Papuchis faced the cameras and microphones this week and accepted blame. He said this week, entering a game Saturday at Old Dominion, has been about addressing the communication failures that hindered the Tar Heels last weekend.

Jeremiah Clarke, a defensive tackle, described the aftermath of the defeat against Louisville as “a gut check.” It was the kind of performance, for the Tar Heels, that tests fortitude. For months, Clarke and his teammates expected it to be their time – that the defense, finally, would lead this team.

Now the unit finds itself at a “crossroads,” Papuchis said.

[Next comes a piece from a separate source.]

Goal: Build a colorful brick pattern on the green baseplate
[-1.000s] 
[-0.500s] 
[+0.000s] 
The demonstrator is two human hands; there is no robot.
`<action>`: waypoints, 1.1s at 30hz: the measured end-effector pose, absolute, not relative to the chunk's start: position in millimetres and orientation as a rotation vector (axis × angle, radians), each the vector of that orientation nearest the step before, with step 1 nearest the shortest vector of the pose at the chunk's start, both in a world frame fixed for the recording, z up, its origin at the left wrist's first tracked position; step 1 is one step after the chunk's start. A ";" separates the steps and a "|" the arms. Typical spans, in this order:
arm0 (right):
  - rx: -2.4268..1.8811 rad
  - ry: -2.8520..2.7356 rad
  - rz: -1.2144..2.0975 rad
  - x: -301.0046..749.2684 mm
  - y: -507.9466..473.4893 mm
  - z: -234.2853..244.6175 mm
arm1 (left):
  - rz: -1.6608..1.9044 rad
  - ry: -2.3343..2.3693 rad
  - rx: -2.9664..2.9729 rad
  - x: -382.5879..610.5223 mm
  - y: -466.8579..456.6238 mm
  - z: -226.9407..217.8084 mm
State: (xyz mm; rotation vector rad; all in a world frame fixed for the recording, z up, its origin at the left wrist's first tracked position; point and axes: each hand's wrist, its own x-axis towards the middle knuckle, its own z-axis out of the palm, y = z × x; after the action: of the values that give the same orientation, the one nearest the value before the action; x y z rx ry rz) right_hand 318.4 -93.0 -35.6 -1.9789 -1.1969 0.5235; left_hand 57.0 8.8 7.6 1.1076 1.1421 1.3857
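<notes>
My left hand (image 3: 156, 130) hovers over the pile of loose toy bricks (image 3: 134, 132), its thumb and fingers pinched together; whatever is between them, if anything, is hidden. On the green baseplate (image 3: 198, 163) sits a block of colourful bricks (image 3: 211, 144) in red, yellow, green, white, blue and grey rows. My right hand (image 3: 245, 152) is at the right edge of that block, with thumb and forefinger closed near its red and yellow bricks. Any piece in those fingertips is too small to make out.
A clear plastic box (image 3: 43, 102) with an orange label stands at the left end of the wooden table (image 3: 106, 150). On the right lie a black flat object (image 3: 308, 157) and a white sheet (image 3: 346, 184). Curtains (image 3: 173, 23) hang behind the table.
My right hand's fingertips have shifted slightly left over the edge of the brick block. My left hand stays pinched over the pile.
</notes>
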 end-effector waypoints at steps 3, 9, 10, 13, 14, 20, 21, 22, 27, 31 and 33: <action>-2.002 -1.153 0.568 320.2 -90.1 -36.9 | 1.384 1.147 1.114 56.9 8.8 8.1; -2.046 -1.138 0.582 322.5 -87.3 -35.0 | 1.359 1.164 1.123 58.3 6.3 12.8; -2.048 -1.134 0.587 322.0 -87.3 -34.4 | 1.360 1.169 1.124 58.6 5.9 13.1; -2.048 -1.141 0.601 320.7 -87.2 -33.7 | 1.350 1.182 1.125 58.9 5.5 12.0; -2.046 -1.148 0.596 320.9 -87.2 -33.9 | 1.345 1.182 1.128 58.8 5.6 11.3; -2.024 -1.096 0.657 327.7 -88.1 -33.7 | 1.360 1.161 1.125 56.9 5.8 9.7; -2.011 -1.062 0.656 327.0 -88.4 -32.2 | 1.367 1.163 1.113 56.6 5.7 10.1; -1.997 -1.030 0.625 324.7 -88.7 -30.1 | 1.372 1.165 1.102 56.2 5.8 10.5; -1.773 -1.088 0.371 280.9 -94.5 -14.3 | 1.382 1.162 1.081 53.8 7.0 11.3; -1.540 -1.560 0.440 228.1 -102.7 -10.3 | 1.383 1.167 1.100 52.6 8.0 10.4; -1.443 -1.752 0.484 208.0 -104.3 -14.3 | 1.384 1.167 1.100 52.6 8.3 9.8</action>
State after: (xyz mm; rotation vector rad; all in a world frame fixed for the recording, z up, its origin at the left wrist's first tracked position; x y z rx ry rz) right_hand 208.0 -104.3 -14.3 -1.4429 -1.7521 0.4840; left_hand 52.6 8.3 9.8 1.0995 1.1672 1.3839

“We either get it fixed immediately and finish the season and still have the goals that we want to accomplish as a team intact,” he said. “Or we let this thing slowly disintegrate.”

The game at ODU will provide only a partial answer about which direction the Tar Heels are headed. The Monarchs have been one of the nation’s worst offensive teams through the first two weeks of the season, and so success against them might not portend what’s to come. More formidable tests await.